🤖 AI Summary
This work addresses the challenge of physics-based relational inference in multi-agent systems, noting that conventional modeling of relations as mutually exclusive categorical distributions contradicts the inherently mixed and dynamic nature of real-world interactions. To this end, we propose a behavior-driven neural framework: (i) a novel preference mapping layer that projects individual agent behaviors onto latent relational category preferences; (ii) integration of physics-informed proximity constraints with nonlinear opinion dynamics to enable interpretable relational identification, long-horizon trajectory forecasting, and controllable behavior generation. The architecture unifies graph neural networks with multi-scale spatiotemporal modeling. Evaluated on multiple benchmarks, our method achieves state-of-the-art performance in long-horizon trajectory prediction while significantly enhancing relational interpretability and controllability.
📝 Abstract
From pedestrians to Kuramoto oscillators, interactions between agents govern how a multitude of dynamical systems evolve in space and time. Discovering how these agents relate to each other can improve our understanding of the often complex dynamics that underlie these systems. Recent works learn to categorize relationships between agents based on observations of their physical behavior.
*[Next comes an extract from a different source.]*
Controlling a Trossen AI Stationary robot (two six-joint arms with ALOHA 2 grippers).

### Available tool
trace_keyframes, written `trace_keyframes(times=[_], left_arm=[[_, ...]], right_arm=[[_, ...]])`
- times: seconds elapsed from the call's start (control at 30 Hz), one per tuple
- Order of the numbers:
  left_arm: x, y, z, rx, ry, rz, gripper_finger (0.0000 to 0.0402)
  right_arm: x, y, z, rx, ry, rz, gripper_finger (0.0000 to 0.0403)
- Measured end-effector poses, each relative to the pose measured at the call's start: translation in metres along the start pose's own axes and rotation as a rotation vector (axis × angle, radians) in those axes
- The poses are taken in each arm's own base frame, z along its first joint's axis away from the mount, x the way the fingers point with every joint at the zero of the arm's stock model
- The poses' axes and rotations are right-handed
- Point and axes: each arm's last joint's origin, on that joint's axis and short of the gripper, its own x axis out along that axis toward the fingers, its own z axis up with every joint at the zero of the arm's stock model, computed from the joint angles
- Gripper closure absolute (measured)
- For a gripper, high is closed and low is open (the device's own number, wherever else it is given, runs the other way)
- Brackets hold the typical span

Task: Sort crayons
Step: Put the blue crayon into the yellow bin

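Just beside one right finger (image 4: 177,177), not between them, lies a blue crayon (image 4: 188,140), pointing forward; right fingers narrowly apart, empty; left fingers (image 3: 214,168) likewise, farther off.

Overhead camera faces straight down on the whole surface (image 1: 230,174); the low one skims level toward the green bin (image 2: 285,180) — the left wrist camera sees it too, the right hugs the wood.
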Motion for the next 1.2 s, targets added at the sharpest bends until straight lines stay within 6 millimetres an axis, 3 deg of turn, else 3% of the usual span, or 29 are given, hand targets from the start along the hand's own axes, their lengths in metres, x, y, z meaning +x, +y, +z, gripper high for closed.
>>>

These approaches are limited in that the relationship categories are modelled as outcomes of categorical distribution, when in real world systems categories often intermingle and interact. In this work, we introduce a level of abstraction between the observable behavior of agents and the latent categories that determine their behavior. To do this, we learn a mapping from agent behavior to agent preferences for each latent category in a graph neural network. We integrate the physical proximity of agents and their preferences in a nonlinear opinion dynamics model which provides a mechanism to identify mutually exclusive latent categories, predict an agent's evolution in time, and control an agent's physical behavior. We demonstrate the utility of our model for learning interpretable categories, and its efficacy on long-horizon prediction across several benchmarks where we outperform existing methods.